Current funding levels and shortage of staff
Almost all respondents (92%) disagreed that “current funding levels are high enough to allow their school to employ an appropriate number of teachers and other staff to support pupils’ learning.” This includes almost three quarters (72%) who strongly disagreed with the statement. Only 5% felt that there is currently enough funding for appropriate staffing levels in their school.
Although all groups of teachers were overwhelmingly negative about the effect of funding levels on staffing, primary members felt even more strongly than others. Some 80% of primary teachers strongly disagree that funding is adequate to provide enough teachers and staff, compared to 65% of secondary and 63% of special-school teachers.
School funding levels do not allow for enough learning resources
Teachers’ feelings on funding levels with regard to learning resources are similarly negative to their responses on the underfunding of staff. Six out of seven respondents (85%) disagreed with the statement: “Current funding levels are high enough to allow my school to provide appropriate learning resources for our pupils.” This included a clear majority (54% of all respondents) who strongly disagreed with the statement. Only 7% agreed that funding levels are high enough for sufficient resourcing.
As with the question on staffing, there was a little variation by phase, with the strongest responses coming from primary members. Some 89% of primary teachers feel funding levels are too low to provide appropriate learning resources, compared to 86% of special-school teachers and 80% of those in secondaries.
There is also a smaller but noticeable relationship between age and dissatisfaction, with older teachers more likely than younger colleagues to say underfunding is affecting the provision of learning resources.
Teachers and leaders feel investment in school buildings has been inadequate
Over two-thirds (68%) of teachers and leaders in our survey feel that investment in the upkeep of school buildings has been insufficient. Although this figure is somewhat lower than for the two other questions in this survey, it still represents a strong condemnation of current funding levels with regard to school infrastructure, and contrasts with just one in six (15%) who feel there has been enough investment in the upkeep of their school buildings.
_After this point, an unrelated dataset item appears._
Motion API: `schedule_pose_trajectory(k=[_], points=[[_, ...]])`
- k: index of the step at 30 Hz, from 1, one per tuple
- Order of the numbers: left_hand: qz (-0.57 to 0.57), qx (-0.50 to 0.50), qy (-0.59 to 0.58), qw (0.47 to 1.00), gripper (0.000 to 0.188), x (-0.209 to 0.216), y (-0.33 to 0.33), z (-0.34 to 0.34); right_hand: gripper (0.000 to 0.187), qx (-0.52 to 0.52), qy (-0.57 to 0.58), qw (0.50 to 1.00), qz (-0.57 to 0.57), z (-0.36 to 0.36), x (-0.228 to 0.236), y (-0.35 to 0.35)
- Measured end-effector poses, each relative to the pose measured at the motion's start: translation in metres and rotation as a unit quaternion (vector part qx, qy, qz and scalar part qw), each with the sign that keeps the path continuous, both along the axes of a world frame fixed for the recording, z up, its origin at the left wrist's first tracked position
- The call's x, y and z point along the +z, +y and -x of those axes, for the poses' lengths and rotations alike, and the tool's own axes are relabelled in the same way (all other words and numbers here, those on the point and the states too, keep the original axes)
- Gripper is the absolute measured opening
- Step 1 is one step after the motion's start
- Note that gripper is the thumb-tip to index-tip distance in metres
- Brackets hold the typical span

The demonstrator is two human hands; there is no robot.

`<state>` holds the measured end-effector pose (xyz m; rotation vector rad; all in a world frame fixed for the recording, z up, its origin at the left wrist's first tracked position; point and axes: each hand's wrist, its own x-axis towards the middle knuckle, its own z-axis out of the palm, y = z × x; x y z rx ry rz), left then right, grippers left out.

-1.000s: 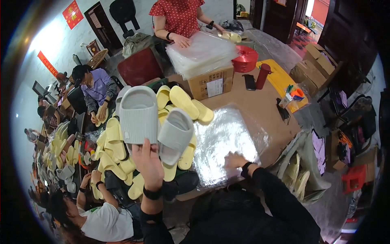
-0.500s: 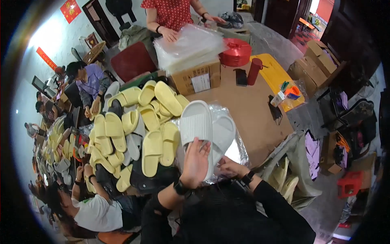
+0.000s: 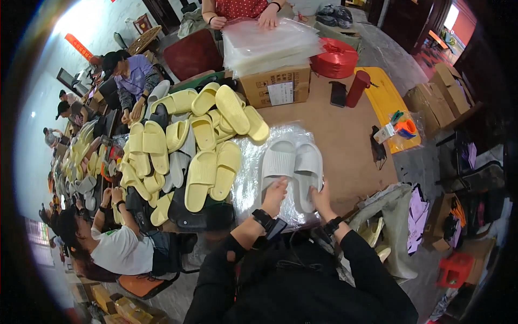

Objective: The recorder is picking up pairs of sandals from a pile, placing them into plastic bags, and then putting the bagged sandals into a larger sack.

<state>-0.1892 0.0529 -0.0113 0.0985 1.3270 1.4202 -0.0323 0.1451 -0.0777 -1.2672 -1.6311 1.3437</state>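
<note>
A pair of light grey slide slippers lies side by side, toes away from me, on clear plastic film (image 3: 249, 186) in front of me. My left hand (image 3: 275, 195) is closed at the heel part of the left slipper (image 3: 279, 159). On the outer side of the right slipper (image 3: 308, 163), my right hand (image 3: 321, 202) grips its edge near the heel, thumb toward the sole. To the left is a heap of pale yellow slippers (image 3: 200, 181) with some grey and black ones among them; the nearest yellow pair stands close to the film.
Beyond the heap, a stack of clear plastic bags (image 3: 270, 46) rests on a cardboard box (image 3: 275, 88), with a co-worker's hands on it. A red ribbon roll (image 3: 334, 58), phone (image 3: 338, 94) and red bottle (image 3: 358, 89) stand right of it. A sack (image 3: 396, 237) with slippers hangs at right.
The left grey slipper, held raised and tilted before, is now down beside the other on the film. My right hand has moved up to the right slipper. The co-worker's hands have shifted over the bags.
</note>
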Motion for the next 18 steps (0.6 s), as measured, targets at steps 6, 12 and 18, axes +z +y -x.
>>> schedule_pose_trajectory(k=[6, 12, 18], points=[[0.146, -0.481, 0.514, 0.696, 0.025, -0.037, -0.055, -0.003, 0.046, 0.002, -0.011, 1.000, 0.021, -0.006, -0.032, 0.029], [0.035, -0.464, 0.673, 0.575, 0.023, -0.054, -0.113, -0.005, 0.061, -0.040, -0.241, 0.966, -0.087, 0.034, -0.005, 0.009], [0.032, -0.407, 0.712, 0.572, 0.037, -0.099, -0.119, -0.021, 0.035, 0.189, -0.242, 0.948, -0.089, 0.052, 0.010, -0.026]])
As with the other questions in this survey, negativity was strongest among primary teachers, 70% of whom disagreed with the statement “There has been enough investment in the upkeep of my school's building(s).” This compares to 66% of secondary teachers and 65% of teachers in special schools.
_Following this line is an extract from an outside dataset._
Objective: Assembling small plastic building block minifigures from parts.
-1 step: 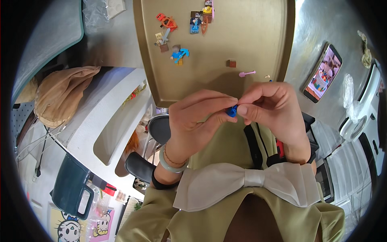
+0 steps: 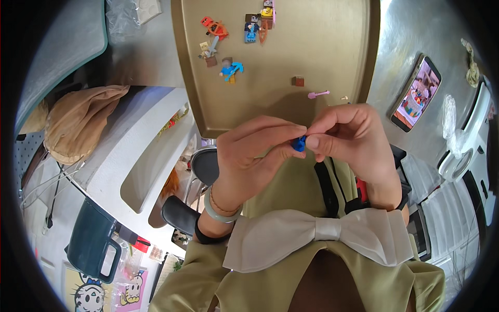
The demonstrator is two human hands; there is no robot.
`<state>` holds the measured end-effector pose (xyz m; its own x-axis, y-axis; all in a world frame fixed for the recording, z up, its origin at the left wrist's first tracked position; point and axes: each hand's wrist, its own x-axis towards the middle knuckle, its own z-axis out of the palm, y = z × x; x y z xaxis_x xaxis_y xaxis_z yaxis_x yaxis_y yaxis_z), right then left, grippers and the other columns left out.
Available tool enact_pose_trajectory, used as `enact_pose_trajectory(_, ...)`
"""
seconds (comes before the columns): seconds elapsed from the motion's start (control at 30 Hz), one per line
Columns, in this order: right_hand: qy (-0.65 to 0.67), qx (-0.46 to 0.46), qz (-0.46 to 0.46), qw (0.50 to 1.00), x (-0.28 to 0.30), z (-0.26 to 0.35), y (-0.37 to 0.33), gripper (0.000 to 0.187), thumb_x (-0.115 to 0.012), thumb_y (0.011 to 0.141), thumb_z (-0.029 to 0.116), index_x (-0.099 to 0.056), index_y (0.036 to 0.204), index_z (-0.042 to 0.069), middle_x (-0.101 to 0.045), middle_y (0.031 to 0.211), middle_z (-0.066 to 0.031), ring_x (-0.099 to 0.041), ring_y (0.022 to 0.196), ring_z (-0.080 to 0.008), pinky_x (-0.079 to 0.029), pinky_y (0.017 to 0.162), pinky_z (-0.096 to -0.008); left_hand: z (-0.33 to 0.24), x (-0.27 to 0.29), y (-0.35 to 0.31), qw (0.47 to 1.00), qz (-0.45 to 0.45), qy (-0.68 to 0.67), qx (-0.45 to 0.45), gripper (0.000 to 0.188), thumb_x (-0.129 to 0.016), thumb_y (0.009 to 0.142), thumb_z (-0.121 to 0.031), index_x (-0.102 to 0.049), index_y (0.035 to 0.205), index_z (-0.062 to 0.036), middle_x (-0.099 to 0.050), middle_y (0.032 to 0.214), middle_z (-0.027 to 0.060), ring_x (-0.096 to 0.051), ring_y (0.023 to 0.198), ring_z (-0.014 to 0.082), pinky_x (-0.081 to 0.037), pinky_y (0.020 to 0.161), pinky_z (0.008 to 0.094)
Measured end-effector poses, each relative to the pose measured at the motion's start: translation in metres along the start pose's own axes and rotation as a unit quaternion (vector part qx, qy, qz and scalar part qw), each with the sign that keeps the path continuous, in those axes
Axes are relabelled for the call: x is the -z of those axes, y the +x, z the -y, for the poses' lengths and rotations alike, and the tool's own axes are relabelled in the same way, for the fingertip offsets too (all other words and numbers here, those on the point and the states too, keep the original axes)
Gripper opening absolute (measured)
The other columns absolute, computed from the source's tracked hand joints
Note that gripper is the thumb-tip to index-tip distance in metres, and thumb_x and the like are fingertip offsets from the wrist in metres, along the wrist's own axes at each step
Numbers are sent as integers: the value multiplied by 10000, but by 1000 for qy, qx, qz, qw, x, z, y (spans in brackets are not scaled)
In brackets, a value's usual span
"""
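Close to my body, just in front of the tray's near edge, a small blue toy piece (image 2: 299, 144) is pinched between my hands. My left hand (image 2: 254, 151) grips it between thumb and fingertips. The thumb and forefinger of my right hand (image 2: 351, 140) meet at its right side, closed on it. Fingers cover most of the piece, so its exact kind is hidden. Beyond my hands, on a gold-coloured metal tray (image 2: 291, 118), lie a brown toy block (image 2: 298, 81), a pink toy guitar-shaped piece (image 2: 318, 94) and a tiny cream piece (image 2: 344, 98).
Several toy minifigures lie at the tray's far left, among them a blue one with a pickaxe (image 2: 228, 70) and a red one (image 2: 215, 28). Right of the tray rests a phone (image 2: 416, 93) with a lit screen. A dark green mug (image 2: 91, 236) stands lower left.
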<state>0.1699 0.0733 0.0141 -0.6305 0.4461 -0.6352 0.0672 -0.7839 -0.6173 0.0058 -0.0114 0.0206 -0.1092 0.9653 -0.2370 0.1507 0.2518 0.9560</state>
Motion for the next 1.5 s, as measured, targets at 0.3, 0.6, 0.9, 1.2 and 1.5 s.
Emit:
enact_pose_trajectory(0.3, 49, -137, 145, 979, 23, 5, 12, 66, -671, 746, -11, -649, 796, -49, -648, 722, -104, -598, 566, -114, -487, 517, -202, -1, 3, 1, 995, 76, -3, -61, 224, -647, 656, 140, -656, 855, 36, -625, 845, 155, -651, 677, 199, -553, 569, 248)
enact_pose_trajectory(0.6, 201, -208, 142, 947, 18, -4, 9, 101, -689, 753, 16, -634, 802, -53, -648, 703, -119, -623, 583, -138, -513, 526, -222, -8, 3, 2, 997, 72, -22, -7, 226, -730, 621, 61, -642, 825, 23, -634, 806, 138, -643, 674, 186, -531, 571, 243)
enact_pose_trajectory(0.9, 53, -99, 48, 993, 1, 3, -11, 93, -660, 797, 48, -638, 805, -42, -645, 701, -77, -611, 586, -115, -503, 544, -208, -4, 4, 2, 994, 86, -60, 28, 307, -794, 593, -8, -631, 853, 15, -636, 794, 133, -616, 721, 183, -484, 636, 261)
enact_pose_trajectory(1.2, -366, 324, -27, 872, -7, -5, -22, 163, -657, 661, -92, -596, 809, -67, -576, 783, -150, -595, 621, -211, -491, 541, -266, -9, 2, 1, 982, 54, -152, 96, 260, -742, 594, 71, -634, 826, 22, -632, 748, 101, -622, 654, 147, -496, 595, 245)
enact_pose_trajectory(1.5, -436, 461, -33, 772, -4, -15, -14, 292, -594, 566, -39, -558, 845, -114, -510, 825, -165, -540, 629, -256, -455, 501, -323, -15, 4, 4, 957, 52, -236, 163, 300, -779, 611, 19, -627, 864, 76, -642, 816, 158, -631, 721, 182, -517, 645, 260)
Respondents were keen to share their observations of disrepair in their school.
“The smell from the mouldy, stained carpet is horrendous. We have leaks and mould in a lot of rooms,” said a secondary teacher in Staffordshire. Another member wrote that “classroom windows can't open, and the heat is unbearable.”
A member in Norfolk adds, “The roof in the main building of our school leaks and every time it rains, we have to block off parts of the building to students as the floor gets very slippery.” A teacher in Coventry also has a leaky roof at their school: “It has ruined the plaster on the wall, the children's work and is a breeding ground for mould.” A primary school in Sheffield told us, “we need to put buckets around our classroom.”
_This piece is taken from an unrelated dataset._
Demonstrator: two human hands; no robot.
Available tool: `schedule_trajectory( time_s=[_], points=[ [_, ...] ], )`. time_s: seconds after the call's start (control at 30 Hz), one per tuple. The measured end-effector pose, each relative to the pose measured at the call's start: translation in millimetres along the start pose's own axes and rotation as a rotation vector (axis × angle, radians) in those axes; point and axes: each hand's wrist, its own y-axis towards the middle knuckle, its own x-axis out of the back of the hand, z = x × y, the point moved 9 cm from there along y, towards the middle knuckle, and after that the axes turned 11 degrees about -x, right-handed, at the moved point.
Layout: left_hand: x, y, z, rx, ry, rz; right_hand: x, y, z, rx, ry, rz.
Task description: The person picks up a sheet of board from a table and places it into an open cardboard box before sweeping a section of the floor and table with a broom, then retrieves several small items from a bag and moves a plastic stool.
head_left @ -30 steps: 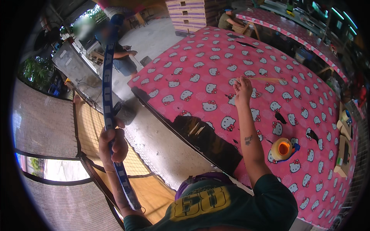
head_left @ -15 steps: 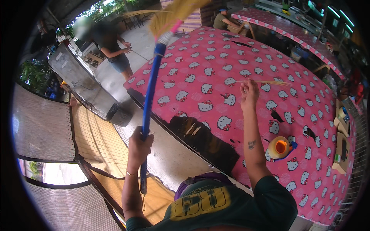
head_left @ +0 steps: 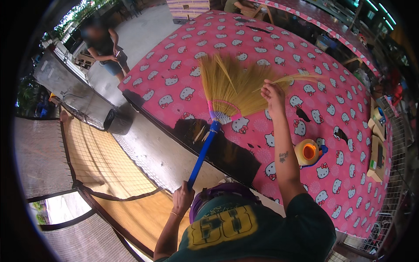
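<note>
My left hand [head_left: 182,198] is wrapped round the blue handle of a soft straw broom [head_left: 203,155]. The broom slants up and away from me, its tan bristle fan [head_left: 231,85] spread above the pink table cover. Pink binding and a pale woven collar join the bristles to the handle. At the right edge of the fan, my right hand [head_left: 273,97] is closed in a pinch on a few thin straw strands [head_left: 299,77], which point to the right. The fan's right side passes close behind my right fingers; whether they touch cannot be told.
A tape roll [head_left: 307,152] with an orange core sits on the pink table cover [head_left: 288,56], which has dark torn patches. Tan tape dispensers [head_left: 376,159] line the right edge. A black bin [head_left: 118,121] and a person [head_left: 102,46] holding a thin stick are at left.
The broom has swung down from upright, and its bristle fan now lies over the table in front of me. My left hand moved lower and right; the right still pinches the straw.
</note>
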Motion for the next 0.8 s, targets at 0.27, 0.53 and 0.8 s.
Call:
schedule_trajectory(
  time_s=[0.27,0.53,0.8],
  points=[
    [-18.6,-11.0,3.7,0.029,0.001,0.025,-2.3,86.2,-114.0,-0.163,-0.466,-0.085],
    [-14.5,-15.3,4.6,0.092,-0.009,0.033,-44.4,121.7,-162.0,-0.090,-1.162,-0.075],
    [-19.3,-12.1,-4.3,0.103,-0.047,0.065,-16.3,131.9,-155.8,-0.266,-0.785,-0.015]
  ],
)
Commenting on the findings of this snapshot survey, Daniel Kebede, General Secretary of the National Education Union, said:
“This survey reveals widespread dissatisfaction with the effort Government is taking to properly fund and support schools. Clear majorities say funding levels are inadequate on all measures and very few members agree there is enough investment in the system.
“This is not a matter of perception. In 2020 we spent 4.3% of national income on education and the OECD average was 5% - and we know the UK share has fallen back since to under 4%.
“And to add insult to injury, the Department for Education has over-promised £370m to schools for next year, which schools won’t receive despite already making budget plans.
“The ongoing RAAC crisis is something that would not have happened if the Government had retained strategies for repairing the school estate back in 2010.
“This is a pattern of behaviour which shows that Government is not serious about education. We need to see a major shift and significant investment in schools. Our children deserve better.”
The online survey was conducted between 19-20 October 2023. We received responses from 3,981 members, which we then reweighted in line with national figures to control for gender, region, phase, age and level of deprivation in schools as measured by proportion of pupils eligible for free school meals (FSM).